Did you know?
- There were 209,060 new cases of breast cancer in 2010.
- There were 40,230 deaths from breast cancer in 2010.
- Breast cancer is the most common non-skin cancer in the United States.
- 70 percent of the 209,000 newly diagnosed cases of invasive breast cancer in the United States will be classified as ER+.
- Approximately 30 percent of all ER+ early-stage breast cancers eventually recur.
ERα signaling in breast cancer. Estrogen receptor signaling networks are very complex and little understood. There can be millions of interactions in the network of a single cell.
Armed with computer algorithms and data-mining techniques, Jason Xuan is diving into massive amounts of protein and gene data to fight breast cancer. The associate professor, who is posted at the Advanced Research Institute in Arlington, is seeking the key to breast cancer endocrine therapy resistance.
He has been awarded a $2.56 million grant for this work from the National Institutes of Health’s (NIH) National Cancer Institute. He and Yue (Joseph) Wang, the Grant A. Dove Professor of Electrical and Computer Engineering, are working with colleagues from the Georgetown University Medical Center on the project.
The hormone estrogen and proteins called estrogen receptors play an important role in breast cancer. For cells that contain estrogen receptors, called ER+, estrogen is considered to be fuel for breast cancer, according to Xuan, who is also associate director of Virginia Tech’s Computational Bioinformatics and Bioimaging Laboratory.
Estrogen can pass through the cell membrane. When estrogen enters a cell that is ER+, it triggers a series of biochemical pathways, referred to as the estrogen receptor signaling network, that causes cell growth and other behaviors, he explains.
Endocrine therapies (commonly called hormone therapies) for breast cancer, such as Tamoxifen, block the direct effect of estrogen and slow down the replication of breast cancer cells, Xuan says. “Only 50 percent of all ER+ tumors are responsive at first to antiestrogens such as Tamoxifen and many initially responsive tumors eventually become resistant to endocrine treatment, leading to tumor recurrence and death,” he says.
Often, the cell finds a way around the block and the cancer becomes resistant to endocrine therapy. “When it comes back, then we have no cure for patients,” says Xuan. “We have not yet found a drug to battle the recurrence. That’s very troubling.”

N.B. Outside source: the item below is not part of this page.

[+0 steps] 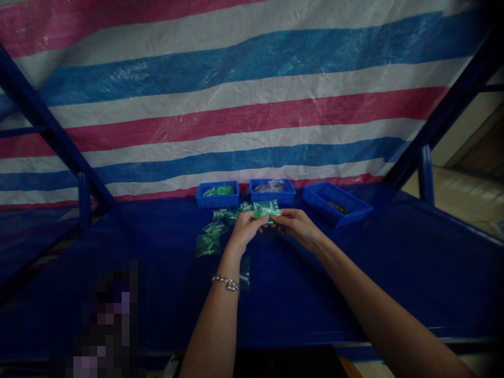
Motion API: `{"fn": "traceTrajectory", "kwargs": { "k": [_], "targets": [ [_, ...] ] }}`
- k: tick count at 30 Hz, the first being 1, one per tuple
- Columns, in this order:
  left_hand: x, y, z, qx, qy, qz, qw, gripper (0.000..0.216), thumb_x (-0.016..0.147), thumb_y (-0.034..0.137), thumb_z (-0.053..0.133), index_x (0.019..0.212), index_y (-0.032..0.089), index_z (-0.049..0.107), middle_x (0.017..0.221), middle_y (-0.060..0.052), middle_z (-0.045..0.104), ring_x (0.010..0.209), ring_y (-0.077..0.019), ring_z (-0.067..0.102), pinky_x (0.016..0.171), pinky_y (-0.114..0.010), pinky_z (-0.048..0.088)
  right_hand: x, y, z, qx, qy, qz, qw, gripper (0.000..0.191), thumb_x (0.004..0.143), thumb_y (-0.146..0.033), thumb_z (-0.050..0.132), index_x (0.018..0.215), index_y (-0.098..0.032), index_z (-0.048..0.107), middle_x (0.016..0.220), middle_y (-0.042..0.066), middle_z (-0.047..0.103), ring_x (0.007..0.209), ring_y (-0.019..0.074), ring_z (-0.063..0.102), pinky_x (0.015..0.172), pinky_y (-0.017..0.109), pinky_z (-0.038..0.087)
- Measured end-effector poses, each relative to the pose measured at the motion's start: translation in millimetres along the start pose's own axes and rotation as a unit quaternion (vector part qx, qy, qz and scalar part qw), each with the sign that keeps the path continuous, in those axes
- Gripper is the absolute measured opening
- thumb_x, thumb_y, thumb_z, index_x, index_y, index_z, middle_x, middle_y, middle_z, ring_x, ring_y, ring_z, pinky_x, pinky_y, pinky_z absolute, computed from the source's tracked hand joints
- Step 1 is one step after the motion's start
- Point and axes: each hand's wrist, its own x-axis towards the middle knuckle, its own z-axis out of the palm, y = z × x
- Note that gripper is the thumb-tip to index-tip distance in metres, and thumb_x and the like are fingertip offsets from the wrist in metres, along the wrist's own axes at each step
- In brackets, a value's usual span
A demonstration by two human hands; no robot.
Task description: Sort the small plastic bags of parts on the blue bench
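Striped woven tarp (236, 105) hung behind the blue table (394, 294); left hand (244, 231) and right hand (297, 226) were together, clamped on a crinkly green plastic bag (266, 210), near plastic trays (217, 198).

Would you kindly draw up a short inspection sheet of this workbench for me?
surface: dark blue table.
job's things: green plastic bag in both hands; more loose bags on the table; three blue trays along the far edge, some holding bags.
clutter: blurred patch at lower left, cannot tell what it is.
hands: left hand, wearing a bracelet, and right hand both pinch the bag.
cables: nothing seen.
surroundings: striped tarpaulin behind, on a blue metal frame.
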Motion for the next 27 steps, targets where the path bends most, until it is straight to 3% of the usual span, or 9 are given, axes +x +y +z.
{"fn": "traceTrajectory", "kwargs": {
  "k": [15, 21, 27],
  "targets": [
    [-1.8, 0.6, 1.7, 0.013, -0.001, -0.064, 0.998, 0.031, 0.072, 0.041, 0.057, 0.070, 0.010, 0.060, 0.061, -0.001, 0.057, 0.047, -0.0050, 0.045, 0.043, -0.018, 0.028, 0.9, 0.8, 1.1, 0.009, 0.031, -0.032, 0.999, 0.026, 0.056, -0.036, 0.074, 0.066, -0.015, 0.063, 0.058, 0.001, 0.059, 0.050, 0.0081, 0.044, 0.049, 0.024, 0.028],
    [-0.7, 1.1, 1.1, 0.011, 0.006, -0.048, 0.999, 0.021, 0.073, 0.030, 0.055, 0.063, 0.011, 0.055, 0.059, 0.000, 0.055, 0.046, -0.0048, 0.046, 0.044, -0.019, 0.030, 0.6, 0.0, 1.2, 0.018, 0.018, -0.026, 0.999, 0.023, 0.059, -0.035, 0.072, 0.067, -0.015, 0.063, 0.058, 0.000, 0.058, 0.049, 0.0075, 0.044, 0.048, 0.024, 0.028],
    [-0.3, 0.3, 0.1, 0.003, 0.001, -0.032, 0.999, 0.019, 0.072, 0.028, 0.056, 0.064, 0.011, 0.056, 0.058, 0.000, 0.054, 0.048, -0.0055, 0.046, 0.046, -0.019, 0.030, -0.9, -2.2, 1.3, 0.028, -0.002, -0.001, 1.000, 0.022, 0.064, -0.035, 0.070, 0.071, -0.015, 0.063, 0.059, 0.000, 0.058, 0.049, 0.0073, 0.044, 0.049, 0.024, 0.029]
  ]
}}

According to Xuan, “Evidence has begun to accumulate in our studies and others that ER-signaling can contribute, at least in part, to endocrine resistance. In this project, we hypothesize that new insights into ER-signaling can be discovered to circumvent endocrine-resistant tumor growth. We want to reverse endocrine therapy resistance.”
Estrogen receptor signaling networks are very complex and little understood. The problem is huge: there can be millions of interactions in the network of a single cell. To discover these interactions, Xuan’s team is developing new machine learning algorithms, or data mining techniques, to analyze the protein–protein interactions and gene expression data. From measurements of behavior, they are trying to reverse engineer the estrogen receptor signaling network and to build models of the network.
Xuan’s goal is to first understand the network, then understand how it becomes resistant, so that eventually researchers can find targets for drugs that can reverse the resistance. “We will discover new knowledge of ER-signaling and ultimately use this information to identify new therapeutic targets for drug discovery,” he says.
Xuan’s project is part of Virginia Tech and Georgetown University Medical Center’s Center for Cancer Systems Biology that focuses on treating breast cancer. Started in 2010, the center seeks to develop more advanced and better-targeted treatments for the disease. The center’s specific focus is on the role of the estrogen receptor in breast cells.
Scientists at Georgetown are focusing on biology, examining cell cultures, mammary tumors in animals, and patient breast tumors to determine estrogen receptor-positive molecular signaling systems. Virginia Tech researchers are providing bioinformatics analysis of the Georgetown data and building mathematical models of the molecular control systems. William Baumann, ECE associate professor, and John Tyson, professor of biological sciences, are also involved in the center, and are tackling models from the molecular level.